Après, ils coincent ysengrin dans une porte et le bélier belin le charge jusqu'à ce que "tant a feru et tant hurté que le lou a escervelé."
ils traitent aussi un paysan de "desloiau vilein deputaire", donc déloyal, bouseux et fils de pute, ce qui fait beaucoup quand même pour un seul homme. je ne sais plus ce que le pauvre homme leur avait fait. sans doute rien.
"il li depeceront la pel et li ferunt roge capel", soit en gros ils l'écorcheront, surtout la tête, et ça fera comme un bonnet rouge. ah, on savait s'amuser!
oh, et l'histoire du chien! si je me souviens bien, c'est un chien affamé qui cherche simplement à manger. les paysans trouvent qu'il est laid et n'a pas à fouiller les poubelles, alors ils l'attrappent et "tant l'ont batu que tot fu mol." et après ils le poussent dans un fossé pour qu'il crève.
un jour, le roi est malade, et Renart lui fait croire que plein de morceaux d'animaux de sa cour peuvent le guérir. comme la peau d'ysengrin (encore).
"il lui est facile de vous prêter sa peau (dit renart)
car nous entrons dans la nouvelle saison
et sa peau aura tôt fait de repousser,
il ne souffrira pas du froid, même s'il est nu!"
alors tout le monde écorche ysengrin. et ensuite ils s'en prennent au cerf en lui arrachant les nerfs des bois. et ils rient.
il y a mon passage préféré du monde. le voici. pour situer, ysengrin est poursuivi par des paysans qui veulent le tuer.

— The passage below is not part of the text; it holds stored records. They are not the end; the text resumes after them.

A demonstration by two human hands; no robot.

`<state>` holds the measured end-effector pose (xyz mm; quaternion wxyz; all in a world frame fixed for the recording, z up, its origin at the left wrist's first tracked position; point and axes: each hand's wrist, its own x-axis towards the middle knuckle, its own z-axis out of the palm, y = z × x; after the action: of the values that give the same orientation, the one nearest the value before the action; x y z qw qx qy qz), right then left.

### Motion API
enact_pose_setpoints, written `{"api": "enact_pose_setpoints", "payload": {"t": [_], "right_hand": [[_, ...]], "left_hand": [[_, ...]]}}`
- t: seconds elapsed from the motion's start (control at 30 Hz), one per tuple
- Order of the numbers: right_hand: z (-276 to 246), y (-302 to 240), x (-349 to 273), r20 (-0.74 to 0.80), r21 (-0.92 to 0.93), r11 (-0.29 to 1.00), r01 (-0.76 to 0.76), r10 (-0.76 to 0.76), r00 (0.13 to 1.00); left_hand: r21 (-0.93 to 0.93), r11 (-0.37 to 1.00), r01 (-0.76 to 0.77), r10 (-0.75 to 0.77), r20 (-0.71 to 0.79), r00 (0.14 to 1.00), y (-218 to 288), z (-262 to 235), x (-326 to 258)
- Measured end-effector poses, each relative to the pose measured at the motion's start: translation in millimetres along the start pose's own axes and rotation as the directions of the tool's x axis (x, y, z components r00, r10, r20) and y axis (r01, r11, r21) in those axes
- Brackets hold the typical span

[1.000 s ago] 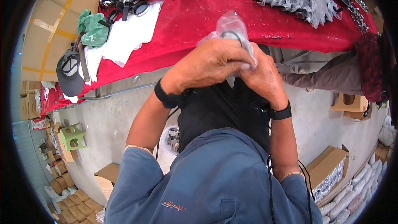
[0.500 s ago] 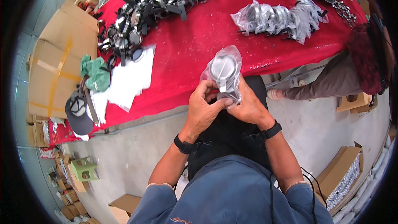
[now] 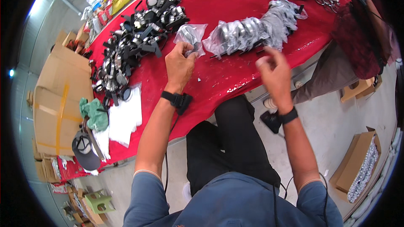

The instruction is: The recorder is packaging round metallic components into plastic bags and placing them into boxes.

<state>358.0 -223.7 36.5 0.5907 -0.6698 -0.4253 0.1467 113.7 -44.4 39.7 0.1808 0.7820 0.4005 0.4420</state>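
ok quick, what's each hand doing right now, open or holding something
Left hand: closed, pinching a clear-bagged metal piece.
Right hand: open, fingers loosely curled, nothing visible in it, near the bagged row.

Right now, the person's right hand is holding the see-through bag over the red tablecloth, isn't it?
Not quite: the head view shows the left hand, not the right hand, holding the see-through bag over the red tablecloth.
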Motion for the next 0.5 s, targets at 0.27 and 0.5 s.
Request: {"api": "enact_pose_setpoints", "payload": {"t": [0.27, 0.5], "right_hand": [[-14, 89, 107, -0.001, -0.626, 0.754, 0.199, -0.256, 0.967], [4, 94, 105, 0.041, -0.658, 0.729, 0.188, -0.214, 0.976]], "left_hand": [[0.204, 0.897, -0.391, 0.206, 0.590, 0.780, -3, 43, 45], [0.006, 1.000, -0.016, 0.004, 0.805, 0.594, 16, 3, 70]]}}
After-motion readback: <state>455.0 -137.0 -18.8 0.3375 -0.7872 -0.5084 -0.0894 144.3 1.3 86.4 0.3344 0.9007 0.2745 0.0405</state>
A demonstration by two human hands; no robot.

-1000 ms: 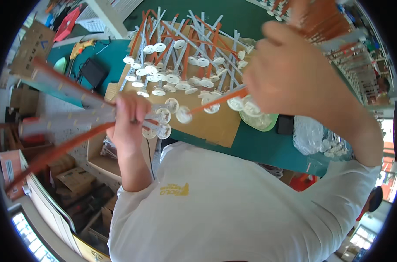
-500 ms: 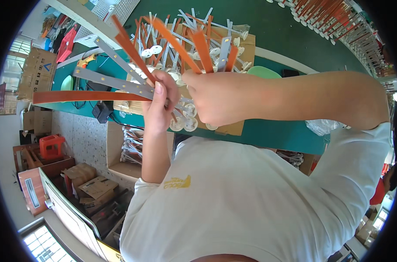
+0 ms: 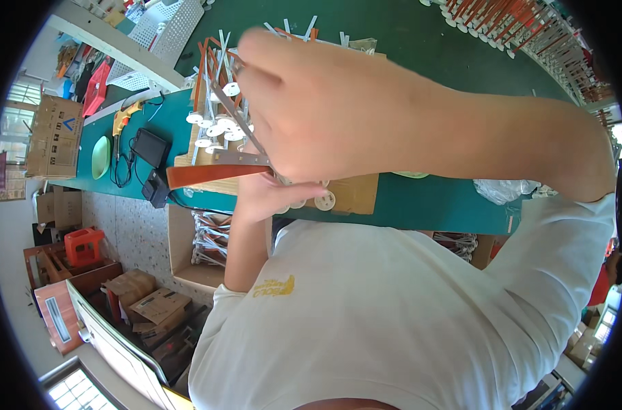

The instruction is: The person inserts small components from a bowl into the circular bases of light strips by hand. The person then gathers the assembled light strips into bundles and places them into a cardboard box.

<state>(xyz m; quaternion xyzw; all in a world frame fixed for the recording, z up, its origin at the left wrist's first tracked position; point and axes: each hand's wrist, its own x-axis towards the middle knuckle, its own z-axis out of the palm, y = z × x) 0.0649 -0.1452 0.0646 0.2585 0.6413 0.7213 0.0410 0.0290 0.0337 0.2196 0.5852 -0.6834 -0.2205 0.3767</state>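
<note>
Far left on the green worktop [image 3: 434, 205] lie a green dish [image 3: 100, 156] and a yellow tool [image 3: 123, 117], with a black box [image 3: 150, 147] and its cable just right of them. Below the near edge, on the floor, an open carton [image 3: 188, 253] holds white parts.

My left hand [image 3: 266, 195] comes up from the near side, closed around a bundle of strips [image 3: 219, 171]; an orange strip and a grey one stick out to the left from my grip. White discs [image 3: 325, 200] at the strips' ends show just right of this hand, over a cardboard sheet [image 3: 355, 191] lying on the worktop.

My right hand [image 3: 325, 109] is above the left, close to the camera, fingers curled around the same bundle; a grey strip slants up and left from between its fingers. Past it, more strips with white discs [image 3: 215, 126] lie heaped on the cardboard.

Far right, rows of orange strips [image 3: 516, 31] line the far edge, and a clear bag [image 3: 502, 190] lies near the worktop's near edge.
</note>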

"le loup, fatigué, s'endort au pied d'un arbre. renart l'y attache, puis s'en va. un paysan qui passait par là en profite pour rosser le loup. (...) Roënel (un chien) a été battu par un paysan. le goupil profite de supériorité pour pendre le chien a un arbre et se moquer de lui. (...) nous retrouvons renart en quête d'aventures, au pied d'un chêne qui abrite un nid de milans. a peine renart est-il arrivé qu'il mange les quatre petits. (...) arrive une charette chargée de viande. Drouin (le moineau, et afin de faire arrêter l'équipage pour voler les jambons) se pose sur la tête du cheval et lui picore l'oeil; le charretier, en voulant assomer le moineau d'un coup de massue, tue son cheval."
ensuite, renart, je cite, "tue Tardif le limaçon et s'empare de ses armes."
c'est tout simplement la meilleure phrase jamais écrite dans tout l'univers. quelles armes peut bien posséder un limaçon? un pépin de pomme mâchouillé? une minuscule grille de sudoku? un bout de gomme? qui peut savoir? en tous cas renart est un bâtard.
bon. après ils écorchent ysengrin et renart baptise un chat avec de la pisse, mais c'est un peu redondant.
je vous laisserai sur ces derniers mots, donc;
"couché sur un tas de foin, il (renart) croque la corneille, puis, surpris à son réveil par une inondation, il échappe à la mort en volant la barque d'un paysan qu'il essaye de noyer."
le roman de renart, la chose la plus méchante jamais faite, à part, peut-être, la petite fille qui m'avait dit "je t'aime justine, je t'aimerai encore même quand tu seras morte."